The pull is too strong. I don’t know how much longer I can keep this up, how much longer I can keep fighting it.
Internally, my omega whines, desperate to submit to him, but I can’t.
I won’t.
I want to scream, to run, but instead, my body gives in. My chest tightens, my pulse races, and I feel myself leaning toward him – almost uncontrollably. The moment his scent fills my lungs again, my omega whines, and this time, we both hear it.
Again. Louder this time, and the ache in my chest intensifies. It’s like I’ve lost all control over my body. I feel my pulse in my throat, my body trembling with need. I want him. I want to be near him, to breathe him in, to be close to him in a way that feels right, even if it terrifies me.
I can’t stop this.
Xar’s eyes narrow, his gaze flicking to my neck, to the way my body is reacting. “Omega…” His voice drops even lower, his hand reaching out toward me, a quiet command in his voice that sends a jolt through me.
I don’t know what to do. I don’t know how to stop this, how to stop myself from giving in. I’ve not been raised to understand. I have no idea what I’m meant to do, but inside my omega is chanting submit, submit, submit .
I should be angry, I should be pushing him away, but instead, I’m leaning into him, instinctively, my head tilting slightly as if I’m offering myself to him without even thinking.
He steps even closer, his heat wrapping around me like a velvet chain, pulling me into a cocoon of safety and desire I don’t know how to resist. His palm rises to my face, brushing a strand of hair behind my ear, and I freeze.
My lips part to speak, but the words dissolve before they form.
Because the only thing I can think is yes .
His hand slides into my hair, fingers threading through the silken strands as his thumb brushes over my cheekbone, the touch reverent but possessive. My omega thrums in my chest, smile curling, spine arching, desperate for more.
“Mine,” he growls, voice low and rough enough to scrape down my spine like a match.
The sound cracks something open inside me, ripping the breath from my lungs. My knees threaten to give out as my omega roars to life, flooding me with instinct, hunger, need .
Yes! Yours! my omega purrs even as I scream at her that she’s mistaken. She has to be.
Then every thought is replaced by sensation.

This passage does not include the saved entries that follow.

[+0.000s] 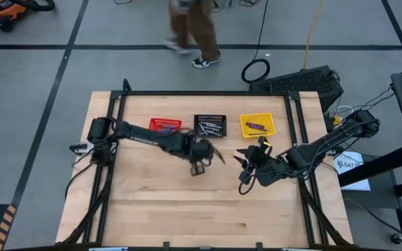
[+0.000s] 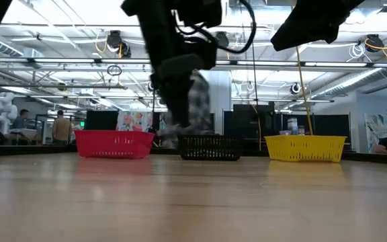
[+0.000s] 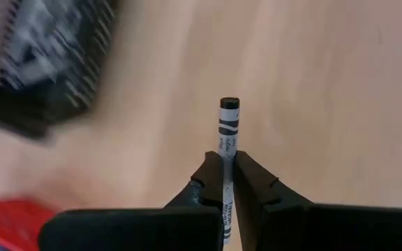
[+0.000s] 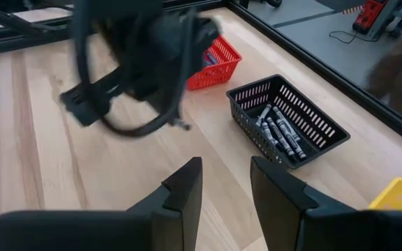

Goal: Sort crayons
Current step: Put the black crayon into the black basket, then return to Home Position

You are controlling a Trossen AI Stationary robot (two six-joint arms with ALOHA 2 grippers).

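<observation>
My left gripper is shut on a crayon with a grey-white label and a black end. It hovers above the table in front of the black basket, and it also shows in the high view. My right gripper is open and empty, just right of the left one in the high view. The black basket holds several dark crayons lying on its floor. The red basket and the yellow basket also hold crayons. My left gripper pinches the crayon's labelled shaft between its two fingers. The crayon lies along the fingers, not across them, and its black end sticks out past the fingertips. Its other end runs back between the fingers. The crayon is clear of the table.
The three baskets stand in a row near the table's far edge: red, black, yellow, from left to right. Bare wood lies in front of them toward the near edge. A person walks on the floor beyond the far edge.
</observation>
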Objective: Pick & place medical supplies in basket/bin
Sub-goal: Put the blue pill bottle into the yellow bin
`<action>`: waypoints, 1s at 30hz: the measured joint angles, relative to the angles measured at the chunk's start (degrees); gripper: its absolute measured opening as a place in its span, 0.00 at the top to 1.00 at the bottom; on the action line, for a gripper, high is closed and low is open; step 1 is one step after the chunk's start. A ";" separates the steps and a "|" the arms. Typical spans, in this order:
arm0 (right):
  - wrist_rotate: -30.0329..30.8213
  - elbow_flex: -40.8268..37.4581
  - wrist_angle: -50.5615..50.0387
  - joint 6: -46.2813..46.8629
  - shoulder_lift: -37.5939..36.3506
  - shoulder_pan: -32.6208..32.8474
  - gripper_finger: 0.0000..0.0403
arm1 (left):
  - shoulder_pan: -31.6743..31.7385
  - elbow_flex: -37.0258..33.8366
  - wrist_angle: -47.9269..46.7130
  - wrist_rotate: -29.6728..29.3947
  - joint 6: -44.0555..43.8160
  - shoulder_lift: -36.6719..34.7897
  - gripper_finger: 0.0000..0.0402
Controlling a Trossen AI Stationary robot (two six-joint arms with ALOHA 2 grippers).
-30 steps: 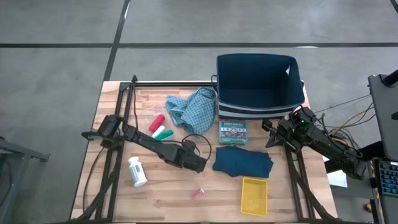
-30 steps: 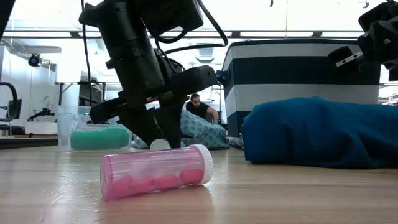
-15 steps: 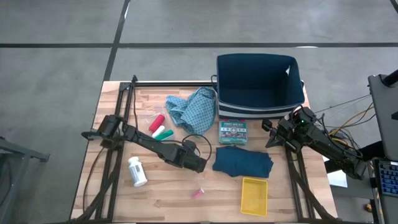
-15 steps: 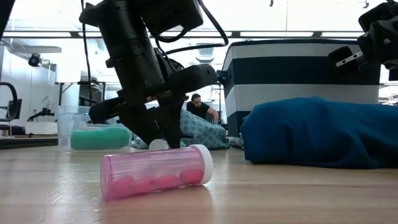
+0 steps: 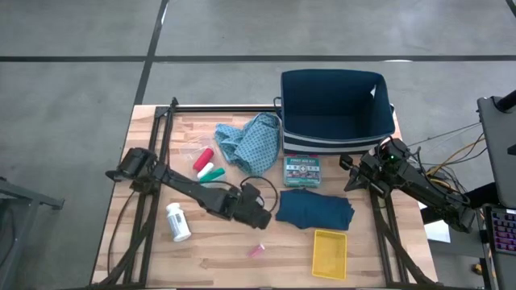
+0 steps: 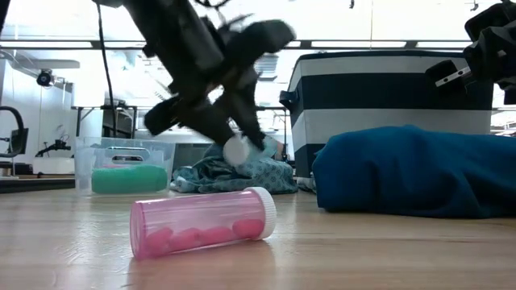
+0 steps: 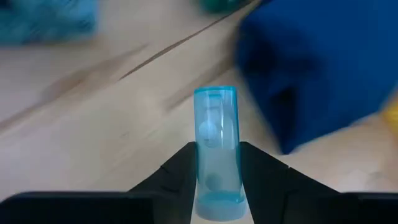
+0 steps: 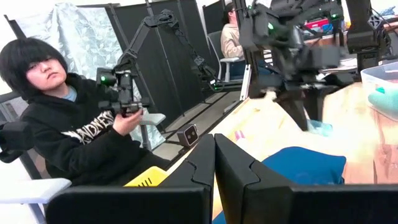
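My left gripper [image 5: 263, 216] hangs above the table's middle, just left of the dark teal folded cloth [image 5: 314, 208], shut on a small clear blue tube [image 7: 215, 134]. The white pill bottle [image 5: 177, 221] lies on its side near the left. Red, green and white cylinders [image 5: 206, 165] lie beside the light-blue patterned cloth [image 5: 250, 141]. A navy basket [image 5: 337, 109] stands at the far right. My right gripper [image 5: 351, 174] waits shut, right of the teal cloth. My left gripper pinches the clear blue tube between its two fingers [image 7: 185, 171], which lie along the tube's sides at its nearer half [image 7: 216, 180]. The far end [image 7: 214, 96] sticks out past the fingertips. In the low view the tube's round white end [image 6: 236, 151] is lifted clear of the table.
A pink vial [image 5: 256, 250] lies on its side near the front edge, next to a yellow tray [image 5: 330, 252]. A green box [image 5: 302, 170] lies in front of the basket. A person sits beyond the table in the right wrist view.
My left gripper has risen from the table with the blue tube, tipped, and shifted a little toward the table's right and near edge. The tube, which stood low by the table, is now lifted clear.
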 joint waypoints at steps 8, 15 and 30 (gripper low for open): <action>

The scent of him – dark spice and something sharper beneath – coats the air and clings to my skin, flooding me with pure, instinctive need.

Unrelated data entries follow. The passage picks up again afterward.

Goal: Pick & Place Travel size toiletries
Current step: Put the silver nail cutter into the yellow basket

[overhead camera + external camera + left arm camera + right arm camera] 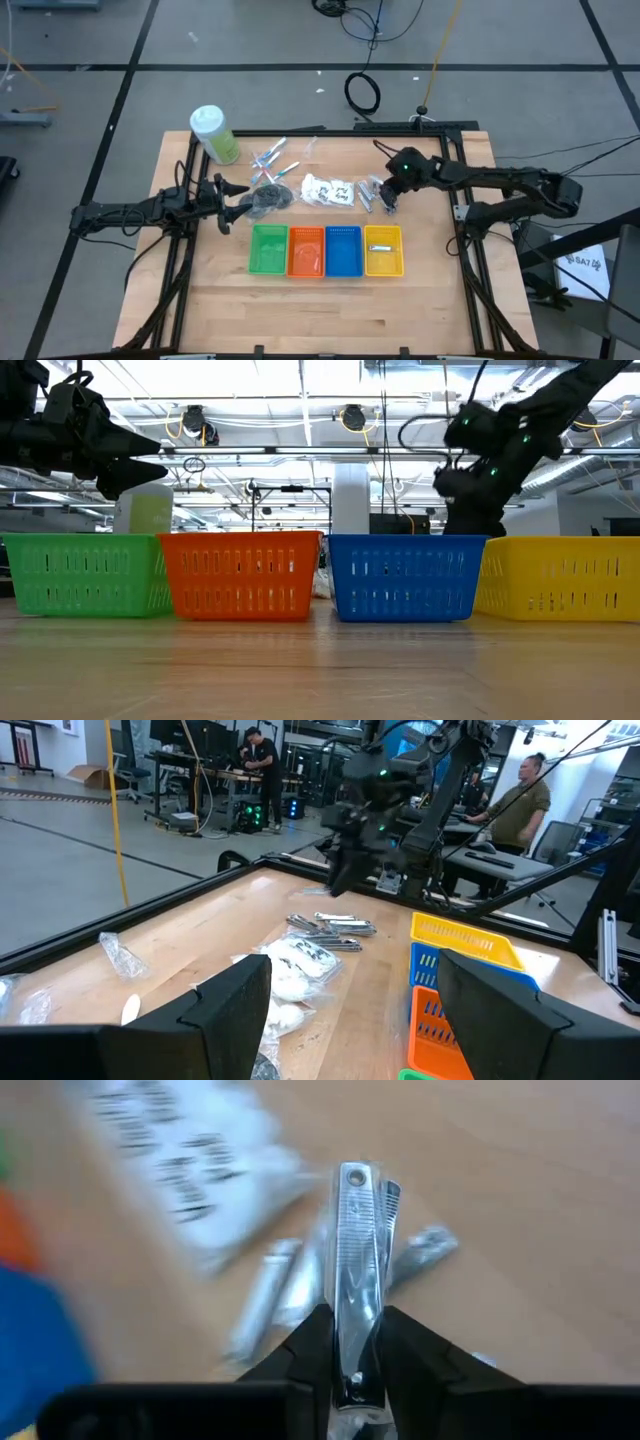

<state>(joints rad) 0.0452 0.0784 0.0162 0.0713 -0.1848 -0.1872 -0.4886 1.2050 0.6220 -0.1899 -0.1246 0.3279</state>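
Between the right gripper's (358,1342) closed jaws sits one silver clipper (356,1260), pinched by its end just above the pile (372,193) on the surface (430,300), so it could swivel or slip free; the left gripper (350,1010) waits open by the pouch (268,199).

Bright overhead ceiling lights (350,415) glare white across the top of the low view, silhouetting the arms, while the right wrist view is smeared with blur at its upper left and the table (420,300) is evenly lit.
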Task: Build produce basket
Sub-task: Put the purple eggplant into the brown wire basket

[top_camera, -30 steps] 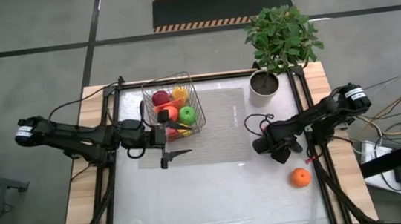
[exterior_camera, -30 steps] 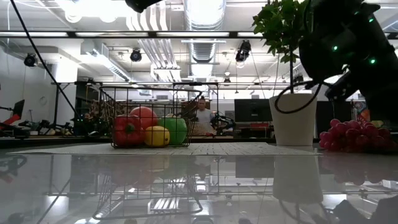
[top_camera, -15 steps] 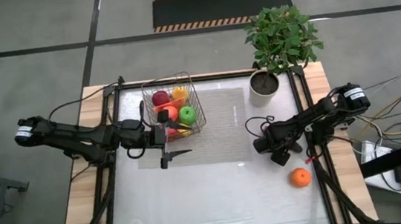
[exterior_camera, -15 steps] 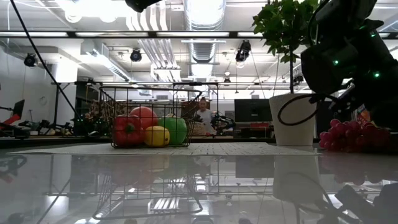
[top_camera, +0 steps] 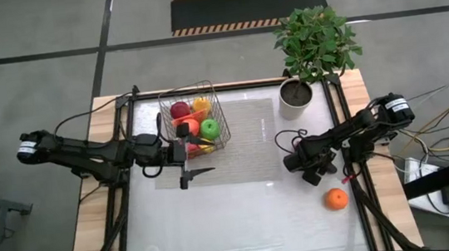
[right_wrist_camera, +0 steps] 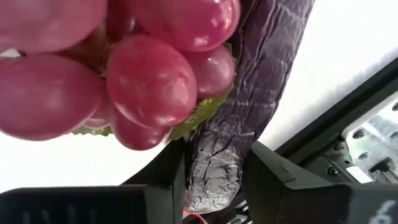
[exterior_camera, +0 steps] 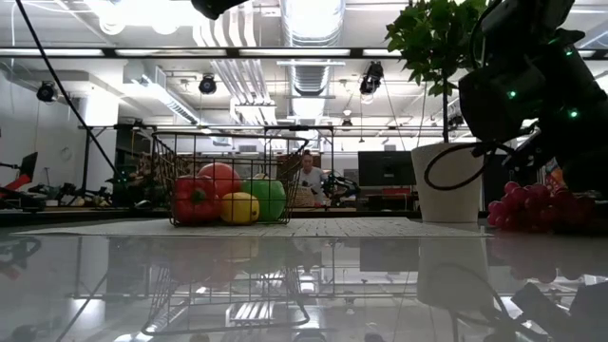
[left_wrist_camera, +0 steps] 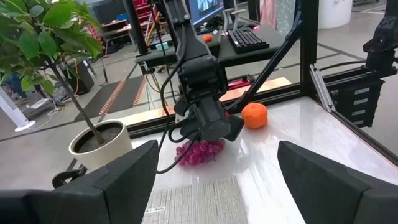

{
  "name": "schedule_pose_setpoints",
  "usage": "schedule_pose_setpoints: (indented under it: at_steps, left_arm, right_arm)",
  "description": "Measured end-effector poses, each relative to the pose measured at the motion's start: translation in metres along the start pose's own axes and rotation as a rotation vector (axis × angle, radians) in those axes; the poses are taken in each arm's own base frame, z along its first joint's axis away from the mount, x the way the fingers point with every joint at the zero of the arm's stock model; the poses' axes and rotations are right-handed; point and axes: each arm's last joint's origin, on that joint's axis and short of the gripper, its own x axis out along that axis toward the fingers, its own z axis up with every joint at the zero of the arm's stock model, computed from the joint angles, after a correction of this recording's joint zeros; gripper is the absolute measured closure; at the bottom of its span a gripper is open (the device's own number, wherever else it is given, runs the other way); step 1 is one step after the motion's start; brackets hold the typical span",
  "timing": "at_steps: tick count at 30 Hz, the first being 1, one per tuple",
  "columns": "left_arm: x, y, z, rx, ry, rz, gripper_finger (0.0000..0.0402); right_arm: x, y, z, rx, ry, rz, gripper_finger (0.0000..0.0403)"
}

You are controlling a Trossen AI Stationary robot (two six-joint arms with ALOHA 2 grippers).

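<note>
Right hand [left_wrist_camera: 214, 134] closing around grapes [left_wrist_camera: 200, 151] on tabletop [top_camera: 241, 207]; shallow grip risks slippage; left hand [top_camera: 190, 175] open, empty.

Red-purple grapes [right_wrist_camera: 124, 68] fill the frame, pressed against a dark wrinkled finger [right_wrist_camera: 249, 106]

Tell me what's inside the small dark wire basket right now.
The wire basket holds a dark red apple, a green apple, an orange-red fruit and a yellow piece. The low view adds a red pepper and a lemon. Anything beneath them is covered.
</note>
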Motion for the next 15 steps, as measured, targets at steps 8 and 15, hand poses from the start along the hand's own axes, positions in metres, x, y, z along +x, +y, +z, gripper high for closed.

Every nerve lights up as his lips crash into mine – hot, demanding, claiming.
I moan, the sound caught somewhere between shock and relief .
Because yes. Yes, I’ve been waiting for this.

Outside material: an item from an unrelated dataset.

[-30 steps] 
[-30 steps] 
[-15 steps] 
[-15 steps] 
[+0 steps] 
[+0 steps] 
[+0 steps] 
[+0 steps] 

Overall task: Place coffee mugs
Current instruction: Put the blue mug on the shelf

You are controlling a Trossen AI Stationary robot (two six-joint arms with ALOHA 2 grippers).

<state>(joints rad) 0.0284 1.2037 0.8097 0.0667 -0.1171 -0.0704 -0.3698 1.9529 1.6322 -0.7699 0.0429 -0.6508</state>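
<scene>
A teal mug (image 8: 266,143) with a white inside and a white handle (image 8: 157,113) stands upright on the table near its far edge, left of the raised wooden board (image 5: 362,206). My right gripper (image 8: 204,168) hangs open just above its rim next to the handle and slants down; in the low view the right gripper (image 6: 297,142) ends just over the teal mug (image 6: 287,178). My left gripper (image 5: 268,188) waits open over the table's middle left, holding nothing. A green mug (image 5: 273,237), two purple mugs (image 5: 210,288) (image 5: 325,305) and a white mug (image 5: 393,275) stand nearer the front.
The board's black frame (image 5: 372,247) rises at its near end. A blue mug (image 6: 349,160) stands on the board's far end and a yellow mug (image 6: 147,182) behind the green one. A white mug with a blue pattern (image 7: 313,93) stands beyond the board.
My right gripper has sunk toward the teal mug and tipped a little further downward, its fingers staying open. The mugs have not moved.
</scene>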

My omega purrs loud and deep, a tide that pulls the rest of me under.
The kiss isn’t sweet. It’s starving .
More, more, more! my omega screams.
It’s not soft. It’s not tentative. It’s everything I’ve never let myself want.
Hot, fierce, consuming. Our lips crash together like we’re made to collide, like his mouth was crafted just to fit against mine.
My fingers fist the front of his shirt, needing something to anchor myself to as my body ignites.
I gasp into the kiss, and his arm locks around my waist, hauling me into his chest like I belong there. My hands grip his shoulders, helpless against the wave of sensation crashing through me. He kisses like he knows I’m already his – like he’s just waiting for me to realise it too.
My first kiss. Wow.
It’s nothing like I expected – it’s a storm, wild and consuming, like lightning striking the same place over and over again, relentless and explosive. I feel it all the way down to my toes.
His thumb strokes the edge of my jaw, possessive but tender. “Mine,” he says again, a murmur this time, voice husky and rich.
Then his mouth is on mine again. The kiss is slower now.
Exploring. Tempting. Reverent. But when I lean into him, responding with a soft whimper, something shifts.
He growls low in his throat and deepens the kiss again, tongue sweeping into my mouth with a hunger that undoes me.
It makes me throb. Ache. My thighs clench tight, instinctive and helpless.
His hand doesn’t stay chaste in my hair – it slides lower, skimming down the side of my neck, tracing the curve of my shoulder until it brushes the side of my breast. My breath catches, but I don’t stop him.
I should .
But all I can do is arch into the touch.